WHAT TO DO: Without the images, repeat every line of the listing exactly.

SOURCE DATA:
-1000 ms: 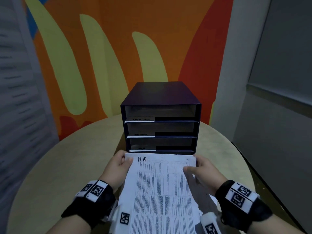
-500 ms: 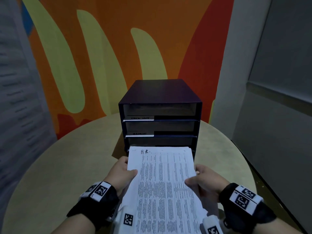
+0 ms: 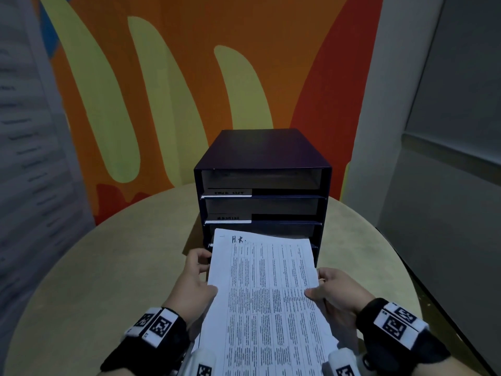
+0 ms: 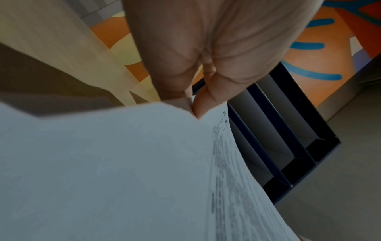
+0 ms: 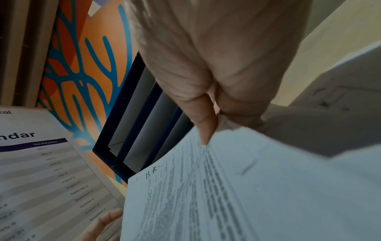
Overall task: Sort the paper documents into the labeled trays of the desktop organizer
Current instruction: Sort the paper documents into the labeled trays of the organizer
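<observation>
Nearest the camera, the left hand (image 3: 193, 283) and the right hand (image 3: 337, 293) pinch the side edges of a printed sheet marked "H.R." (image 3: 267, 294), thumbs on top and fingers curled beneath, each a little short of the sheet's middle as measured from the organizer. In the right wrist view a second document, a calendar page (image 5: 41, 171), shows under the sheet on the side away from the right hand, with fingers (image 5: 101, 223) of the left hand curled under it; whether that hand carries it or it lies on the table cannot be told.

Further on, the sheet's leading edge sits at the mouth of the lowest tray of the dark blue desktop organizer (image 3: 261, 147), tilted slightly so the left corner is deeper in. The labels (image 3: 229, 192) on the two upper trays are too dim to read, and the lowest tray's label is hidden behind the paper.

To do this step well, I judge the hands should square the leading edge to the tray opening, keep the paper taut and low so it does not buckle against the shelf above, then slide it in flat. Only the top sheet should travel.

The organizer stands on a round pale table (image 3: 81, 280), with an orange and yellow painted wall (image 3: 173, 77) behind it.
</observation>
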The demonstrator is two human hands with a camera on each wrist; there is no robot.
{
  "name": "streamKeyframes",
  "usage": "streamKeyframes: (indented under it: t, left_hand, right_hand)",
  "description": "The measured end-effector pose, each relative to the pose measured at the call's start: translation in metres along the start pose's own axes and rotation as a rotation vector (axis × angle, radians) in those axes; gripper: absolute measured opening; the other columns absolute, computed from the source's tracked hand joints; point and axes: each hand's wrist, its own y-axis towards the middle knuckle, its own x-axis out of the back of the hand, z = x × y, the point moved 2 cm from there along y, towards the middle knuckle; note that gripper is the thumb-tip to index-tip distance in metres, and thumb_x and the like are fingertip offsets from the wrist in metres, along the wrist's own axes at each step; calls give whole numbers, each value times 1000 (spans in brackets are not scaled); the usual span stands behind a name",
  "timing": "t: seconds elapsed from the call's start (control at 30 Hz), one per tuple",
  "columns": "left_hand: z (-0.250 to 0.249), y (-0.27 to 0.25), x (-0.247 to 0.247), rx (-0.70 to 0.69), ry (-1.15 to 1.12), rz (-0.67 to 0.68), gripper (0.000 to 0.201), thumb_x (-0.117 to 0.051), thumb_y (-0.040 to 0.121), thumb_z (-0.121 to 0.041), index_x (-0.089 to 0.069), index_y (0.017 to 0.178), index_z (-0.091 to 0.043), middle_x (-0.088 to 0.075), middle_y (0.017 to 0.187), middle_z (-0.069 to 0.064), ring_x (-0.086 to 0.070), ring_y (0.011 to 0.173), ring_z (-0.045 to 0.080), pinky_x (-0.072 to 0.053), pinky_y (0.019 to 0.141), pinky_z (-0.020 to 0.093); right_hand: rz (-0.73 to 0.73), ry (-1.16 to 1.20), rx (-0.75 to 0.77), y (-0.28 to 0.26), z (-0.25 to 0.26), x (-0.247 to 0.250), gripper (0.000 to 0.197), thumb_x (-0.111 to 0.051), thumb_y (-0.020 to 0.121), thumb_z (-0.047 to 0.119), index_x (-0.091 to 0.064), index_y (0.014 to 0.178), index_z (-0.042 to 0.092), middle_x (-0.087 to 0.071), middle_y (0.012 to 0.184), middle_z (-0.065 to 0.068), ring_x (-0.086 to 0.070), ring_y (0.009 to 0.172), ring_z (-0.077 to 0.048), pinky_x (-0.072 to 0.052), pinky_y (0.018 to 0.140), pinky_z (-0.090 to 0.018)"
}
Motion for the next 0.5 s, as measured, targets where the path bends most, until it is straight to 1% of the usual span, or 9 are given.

TASK OUTPUT:
-1000 ms: 
-500 ms: 
+0 ms: 
+0 ms: 
+0 ms: 
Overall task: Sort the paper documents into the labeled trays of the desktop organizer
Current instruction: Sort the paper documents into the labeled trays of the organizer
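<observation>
Nearest the camera, the left hand (image 3: 193, 283) and the right hand (image 3: 337, 293) pinch the side edges of a printed sheet marked "H.R." (image 3: 267, 294), thumbs on top and fingers curled beneath, each a little short of the sheet's middle as measured from the organizer. In the right wrist view a second document, a calendar page (image 5: 41, 171), shows under the sheet on the side away from the right hand, with fingers (image 5: 101, 223) of the left hand curled under it; whether that hand carries it or it lies on the table cannot be told.

Further on, the sheet's leading edge sits at the mouth of the lowest tray of the dark blue desktop organizer (image 3: 261, 147), tilted slightly so the left corner is deeper in. The labels (image 3: 229, 192) on the two upper trays are too dim to read, and the lowest tray's label is hidden behind the paper.

To do this step well, I judge the hands should square the leading edge to the tray opening, keep the paper taut and low so it does not buckle against the shelf above, then slide it in flat. Only the top sheet should travel.

The organizer stands on a round pale table (image 3: 81, 280), with an orange and yellow painted wall (image 3: 173, 77) behind it.
</observation>
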The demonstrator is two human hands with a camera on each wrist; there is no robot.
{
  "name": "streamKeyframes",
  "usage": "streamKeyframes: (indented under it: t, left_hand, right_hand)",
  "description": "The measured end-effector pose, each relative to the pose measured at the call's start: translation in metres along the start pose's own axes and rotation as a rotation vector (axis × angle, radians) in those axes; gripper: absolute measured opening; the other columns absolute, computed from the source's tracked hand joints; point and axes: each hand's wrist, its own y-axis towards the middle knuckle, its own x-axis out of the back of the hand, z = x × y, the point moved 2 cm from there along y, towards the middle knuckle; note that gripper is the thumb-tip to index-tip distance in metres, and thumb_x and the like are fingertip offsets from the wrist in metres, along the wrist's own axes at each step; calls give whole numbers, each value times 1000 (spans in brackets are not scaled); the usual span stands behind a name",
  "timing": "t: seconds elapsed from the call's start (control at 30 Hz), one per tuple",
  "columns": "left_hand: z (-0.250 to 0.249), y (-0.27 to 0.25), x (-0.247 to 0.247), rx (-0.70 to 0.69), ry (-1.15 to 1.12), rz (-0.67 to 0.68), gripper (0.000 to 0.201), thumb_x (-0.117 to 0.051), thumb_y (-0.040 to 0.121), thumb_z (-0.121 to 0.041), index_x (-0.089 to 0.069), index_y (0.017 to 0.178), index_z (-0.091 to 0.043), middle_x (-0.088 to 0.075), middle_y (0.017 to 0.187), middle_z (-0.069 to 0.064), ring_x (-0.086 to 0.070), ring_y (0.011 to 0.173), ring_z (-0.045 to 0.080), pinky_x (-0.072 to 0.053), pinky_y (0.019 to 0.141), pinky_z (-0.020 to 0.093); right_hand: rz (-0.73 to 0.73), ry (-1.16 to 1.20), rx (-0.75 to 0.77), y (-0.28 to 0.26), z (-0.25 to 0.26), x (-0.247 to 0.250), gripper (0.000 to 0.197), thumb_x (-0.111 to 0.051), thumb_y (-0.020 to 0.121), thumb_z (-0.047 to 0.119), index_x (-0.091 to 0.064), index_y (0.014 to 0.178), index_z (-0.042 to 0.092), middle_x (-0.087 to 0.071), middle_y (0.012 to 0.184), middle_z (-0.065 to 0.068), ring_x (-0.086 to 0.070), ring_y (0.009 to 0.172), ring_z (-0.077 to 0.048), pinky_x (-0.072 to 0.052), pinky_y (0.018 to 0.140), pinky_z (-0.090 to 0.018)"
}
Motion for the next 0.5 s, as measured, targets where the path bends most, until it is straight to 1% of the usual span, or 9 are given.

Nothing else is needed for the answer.